I’ll never forget the social worker who told me my then 3-year-old daughter wouldn’t notice my cancer. I’m not sure how a completely bald mom laying on the couch unable to lift a child goes unnoticed. Cancer has colored so much of our lives, and yet, it can often be hard to find resources that apply to these types of challenges.
So, through wellness programs, adventure travel, webinars, and workouts, iRise Above fills this void. The organization helps women once again become authors of their own stories. And I very quickly learned it is exactly what I need. Participants have been through the ringer, yet we come together to support each other and share tools that are helping us live life to the fullest. One of the group’s tenets is to believe the diagnosis but challenge the prognosis. Some women in the group have stage IV, metastatic cancer—and yet they are living more full and active lives than many might think possible. Every day they challenge the prognosis that cancer must rob them of everything.

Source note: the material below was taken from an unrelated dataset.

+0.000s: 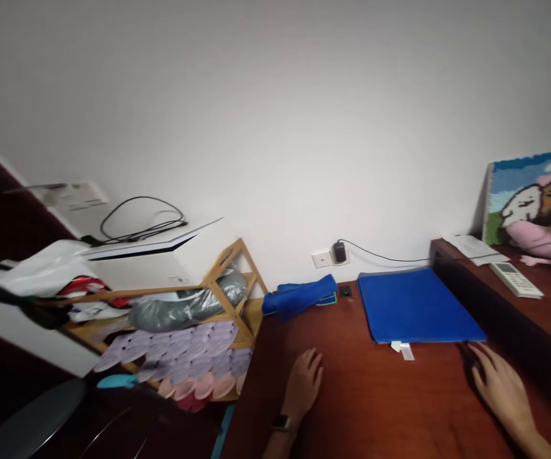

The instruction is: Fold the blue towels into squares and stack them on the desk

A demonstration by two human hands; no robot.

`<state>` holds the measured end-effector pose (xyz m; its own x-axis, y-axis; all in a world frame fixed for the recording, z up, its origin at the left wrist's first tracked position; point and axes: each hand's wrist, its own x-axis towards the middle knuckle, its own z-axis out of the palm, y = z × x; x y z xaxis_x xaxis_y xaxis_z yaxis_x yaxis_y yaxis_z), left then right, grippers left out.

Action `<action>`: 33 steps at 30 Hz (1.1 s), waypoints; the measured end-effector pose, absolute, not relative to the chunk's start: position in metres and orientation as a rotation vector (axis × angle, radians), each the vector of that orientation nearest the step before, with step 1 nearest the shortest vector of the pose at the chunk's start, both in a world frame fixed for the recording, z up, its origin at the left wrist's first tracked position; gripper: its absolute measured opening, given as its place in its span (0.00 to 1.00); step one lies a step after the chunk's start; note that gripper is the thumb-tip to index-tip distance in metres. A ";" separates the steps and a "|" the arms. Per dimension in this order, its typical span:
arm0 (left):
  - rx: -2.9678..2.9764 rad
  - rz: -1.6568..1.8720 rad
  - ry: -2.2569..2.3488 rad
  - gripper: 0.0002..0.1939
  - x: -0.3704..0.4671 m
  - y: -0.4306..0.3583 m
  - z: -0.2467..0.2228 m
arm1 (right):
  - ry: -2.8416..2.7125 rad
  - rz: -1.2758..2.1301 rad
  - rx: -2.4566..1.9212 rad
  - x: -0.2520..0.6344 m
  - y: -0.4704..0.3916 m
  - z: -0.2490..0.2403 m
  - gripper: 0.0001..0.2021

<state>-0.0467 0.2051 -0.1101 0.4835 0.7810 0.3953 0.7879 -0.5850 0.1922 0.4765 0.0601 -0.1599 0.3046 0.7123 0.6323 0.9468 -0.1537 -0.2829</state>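
Note:
My left hand (303, 383) rests palm down on the reddish-brown wooden table (380, 395), fingers stretched forward and holding nothing; a dark watch (281, 421) is on that wrist. Beyond it, at the table's back left, lies a crumpled blue cloth (301, 297). My right hand (500, 386) lies on the right part of the table with its fingers spread, the tips close to the near right corner of a flat, folded blue cloth (418, 306). Whether those fingertips touch the cloth cannot be made out. White tags (403, 349) stick out from its near edge.
On the left a wooden rack (237, 299) holds lilac and pink slippers (189, 350), a plastic-wrapped grey bundle and a white box (146, 261). A charger (339, 251) sits in the wall socket. A raised ledge at right carries a remote (515, 279), a pink plush and a picture (537, 191).

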 end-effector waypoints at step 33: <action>-2.353 -1.094 -1.983 0.15 -0.139 0.201 -0.094 | -1.957 0.107 -1.637 0.048 0.143 -0.107 0.16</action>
<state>-0.1389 0.2006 -0.0941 0.0417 0.9131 0.4056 0.8303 -0.2575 0.4943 0.0485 0.1435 -0.1068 -0.0792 0.9232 0.3760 0.8765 0.2441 -0.4148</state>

Later this month I will join iRise Above for a climbing adventure in Utah. We’ll have Today Show cameras rolling as we rappel down a sheer rock face and hike through a slot canyon. I cannot wait to bring the story to our viewers. But more than that, I cannot wait to see how I am transformed, facing my fears and pushing my body in ways that seemed impossible at times over the past two years.
The group’s motto is “we rise by lifting others.” I have never found this to be more true. As another October and Breast Cancer awareness month dawns, I can’t help but be hopeful—for myself and for all of us. Breast cancer is not the path I would have chosen. It is in no way what I expected. Great challenges remain, but I have seen the best in humanity in the millions of women who have faced this terrible disease and who’ve chosen generosity and hope over darkness.
Every day I thank each and every one of them, and I vow to be my best self moving forward—for me, for them, and those who follow us.